### Exercise prompt
Make an exact copy of the listing, without images.

▶

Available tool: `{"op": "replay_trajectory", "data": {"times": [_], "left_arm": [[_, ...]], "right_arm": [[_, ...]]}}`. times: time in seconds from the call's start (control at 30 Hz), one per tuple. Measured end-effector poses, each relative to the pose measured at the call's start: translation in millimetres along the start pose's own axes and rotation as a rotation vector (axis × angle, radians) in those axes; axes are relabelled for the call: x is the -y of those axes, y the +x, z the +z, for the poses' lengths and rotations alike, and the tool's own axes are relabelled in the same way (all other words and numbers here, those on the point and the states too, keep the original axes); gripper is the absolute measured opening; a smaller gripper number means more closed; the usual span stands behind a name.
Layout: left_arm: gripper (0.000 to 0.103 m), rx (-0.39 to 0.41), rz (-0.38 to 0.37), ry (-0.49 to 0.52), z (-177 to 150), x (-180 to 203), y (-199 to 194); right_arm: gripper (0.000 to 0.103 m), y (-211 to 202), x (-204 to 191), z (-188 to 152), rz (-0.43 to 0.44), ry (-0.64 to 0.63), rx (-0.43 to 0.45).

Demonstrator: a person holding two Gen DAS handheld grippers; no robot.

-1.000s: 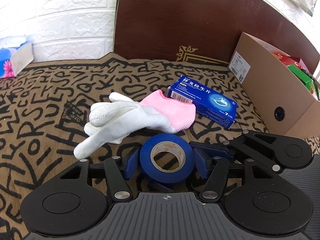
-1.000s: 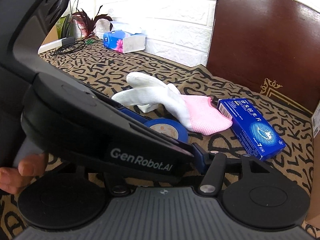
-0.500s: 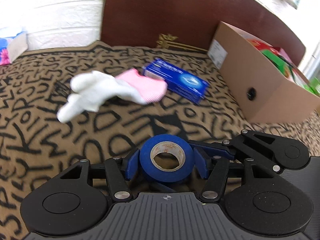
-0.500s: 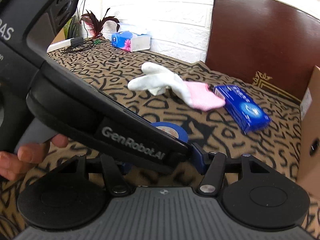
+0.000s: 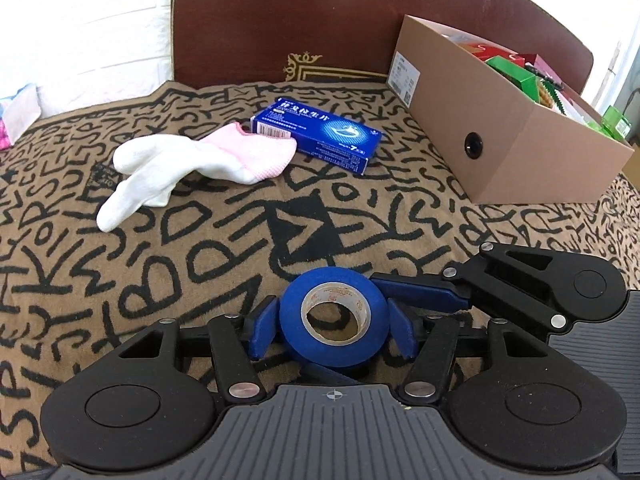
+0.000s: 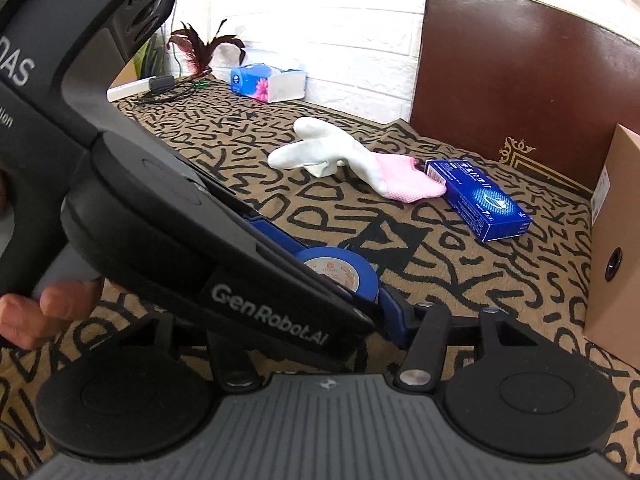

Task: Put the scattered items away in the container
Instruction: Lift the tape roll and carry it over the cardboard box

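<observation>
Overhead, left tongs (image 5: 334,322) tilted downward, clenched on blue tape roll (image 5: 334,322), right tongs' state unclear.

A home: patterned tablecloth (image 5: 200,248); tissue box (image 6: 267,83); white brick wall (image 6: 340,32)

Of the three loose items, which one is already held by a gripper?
The blue tape roll, clamped in the left gripper. The sock and blue medicine box lie untouched on the cloth.

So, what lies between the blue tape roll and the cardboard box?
In the left wrist view, only bare patterned cloth lies between the blue tape roll, held in the left gripper, and the cardboard box.
</observation>
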State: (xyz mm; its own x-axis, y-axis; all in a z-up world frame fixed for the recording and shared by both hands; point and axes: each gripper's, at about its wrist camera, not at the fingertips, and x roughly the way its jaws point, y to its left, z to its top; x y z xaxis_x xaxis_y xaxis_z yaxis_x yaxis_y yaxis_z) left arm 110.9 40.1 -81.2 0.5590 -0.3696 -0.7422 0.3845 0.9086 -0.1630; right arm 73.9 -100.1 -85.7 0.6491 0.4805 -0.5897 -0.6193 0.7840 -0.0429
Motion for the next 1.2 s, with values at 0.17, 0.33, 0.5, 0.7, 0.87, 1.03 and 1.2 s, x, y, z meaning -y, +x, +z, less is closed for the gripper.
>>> {"op": "replay_trajectory", "data": {"times": [0.17,0.33,0.5,0.7,0.87,1.03,1.2], "left_arm": [[0.061,-0.002,0.007,0.003,-2.6,10.3,-3.6],[0.061,0.013,-0.003,0.011,0.3,24.9,-11.3],[0.061,0.063,-0.010,0.054,14.3,51.3,-26.9],[0.061,0.158,-0.010,0.166,42.7,97.7,-49.0],[0.061,0.218,-0.048,0.229,74.9,135.1,-56.5],[0.061,0.250,-0.081,0.296,104.5,172.3,-48.6],[0.061,0.241,-0.162,0.329,131.4,201.7,-27.8]], "right_arm": [[0.063,-10.2,0.8,-4.0,0.001,0.021,0.002],[0.063,-27.1,4.4,-5.8,-0.018,0.024,0.023],[0.063,-54.4,13.9,0.3,-0.065,0.015,0.073],[0.063,-96.8,36.4,13.1,-0.152,0.015,0.157],[0.063,-130.2,62.8,22.0,-0.240,0.023,0.224],[0.063,-151.1,93.2,25.2,-0.317,0.047,0.262],[0.063,-166.4,125.9,20.5,-0.391,0.076,0.273]]}}
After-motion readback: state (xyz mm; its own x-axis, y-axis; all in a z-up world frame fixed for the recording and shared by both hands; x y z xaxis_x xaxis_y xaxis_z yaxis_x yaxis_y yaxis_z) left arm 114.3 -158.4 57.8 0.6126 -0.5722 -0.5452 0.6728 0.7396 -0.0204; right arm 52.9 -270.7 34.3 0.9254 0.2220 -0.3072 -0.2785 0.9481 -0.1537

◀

### Task result
Available tool: `{"op": "replay_trajectory", "data": {"times": [_], "left_arm": [[_, ...]], "right_arm": [[_, ...]]}}`. times: time in seconds from the call's start (control at 30 Hz), one per tuple. Measured end-effector poses, each relative to the pose measured at the call's start: translation in millimetres along the start pose's own axes and rotation as a rotation vector (axis × angle, radians) in those axes; axes are relabelled for the call: x is the -y of those axes, y the +x, z the +z, for the poses' lengths and rotations alike, and the tool's own axes are relabelled in the same way (all other words and numbers here, those on the point and the states too, keep the original axes); gripper is the absolute measured opening; a smaller gripper number means more closed; the usual span stands behind a name.
Layout: left_arm: gripper (0.000 to 0.103 m), rx (-0.39 to 0.41), rz (-0.38 to 0.37), ry (-0.49 to 0.52), z (-177 to 150), x (-180 to 203), y (-199 to 194); right_arm: gripper (0.000 to 0.103 m), y (-211 to 202), x (-204 to 191), z (-188 to 152), rz (-0.43 to 0.44), ry (-0.64 to 0.63), rx (-0.43 to 0.45).

Demonstrator: a person holding two Gen DAS handheld grippers; no robot.

-1.000s: 
-1.000s: 
-0.500s: 
-0.500s: 
+0.000s: 
+0.000s: 

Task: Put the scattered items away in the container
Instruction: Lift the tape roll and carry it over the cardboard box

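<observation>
Overhead, left tongs (image 5: 334,322) tilted downward, clenched on blue tape roll (image 5: 334,322), right tongs' state unclear.

A home: patterned tablecloth (image 5: 200,248); tissue box (image 6: 267,83); white brick wall (image 6: 340,32)

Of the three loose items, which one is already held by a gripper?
The blue tape roll, clamped in the left gripper. The sock and blue medicine box lie untouched on the cloth.

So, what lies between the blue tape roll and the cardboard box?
In the left wrist view, only bare patterned cloth lies between the blue tape roll, held in the left gripper, and the cardboard box.
</observation>
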State: (xyz mm; its own x-axis, y-axis; all in a z-up world frame fixed for the recording and shared by both hands; point and axes: each gripper's, at about its wrist camera, not at the fingertips, and x roughly the way its jaws point, y to its left, z to its top; x y z xaxis_x xaxis_y xaxis_z yaxis_x yaxis_y yaxis_z) left arm 110.9 40.1 -81.2 0.5590 -0.3696 -0.7422 0.3845 0.9086 -0.1630; right arm 73.9 -100.1 -85.7 0.6491 0.4805 -0.5897 -0.6193 0.7840 -0.0429
Motion for the next 1.2 s, with values at 0.17, 0.33, 0.5, 0.7, 0.87, 1.03 and 1.2 s, x, y, z meaning -y, +x, +z, less is closed for the gripper.
>>> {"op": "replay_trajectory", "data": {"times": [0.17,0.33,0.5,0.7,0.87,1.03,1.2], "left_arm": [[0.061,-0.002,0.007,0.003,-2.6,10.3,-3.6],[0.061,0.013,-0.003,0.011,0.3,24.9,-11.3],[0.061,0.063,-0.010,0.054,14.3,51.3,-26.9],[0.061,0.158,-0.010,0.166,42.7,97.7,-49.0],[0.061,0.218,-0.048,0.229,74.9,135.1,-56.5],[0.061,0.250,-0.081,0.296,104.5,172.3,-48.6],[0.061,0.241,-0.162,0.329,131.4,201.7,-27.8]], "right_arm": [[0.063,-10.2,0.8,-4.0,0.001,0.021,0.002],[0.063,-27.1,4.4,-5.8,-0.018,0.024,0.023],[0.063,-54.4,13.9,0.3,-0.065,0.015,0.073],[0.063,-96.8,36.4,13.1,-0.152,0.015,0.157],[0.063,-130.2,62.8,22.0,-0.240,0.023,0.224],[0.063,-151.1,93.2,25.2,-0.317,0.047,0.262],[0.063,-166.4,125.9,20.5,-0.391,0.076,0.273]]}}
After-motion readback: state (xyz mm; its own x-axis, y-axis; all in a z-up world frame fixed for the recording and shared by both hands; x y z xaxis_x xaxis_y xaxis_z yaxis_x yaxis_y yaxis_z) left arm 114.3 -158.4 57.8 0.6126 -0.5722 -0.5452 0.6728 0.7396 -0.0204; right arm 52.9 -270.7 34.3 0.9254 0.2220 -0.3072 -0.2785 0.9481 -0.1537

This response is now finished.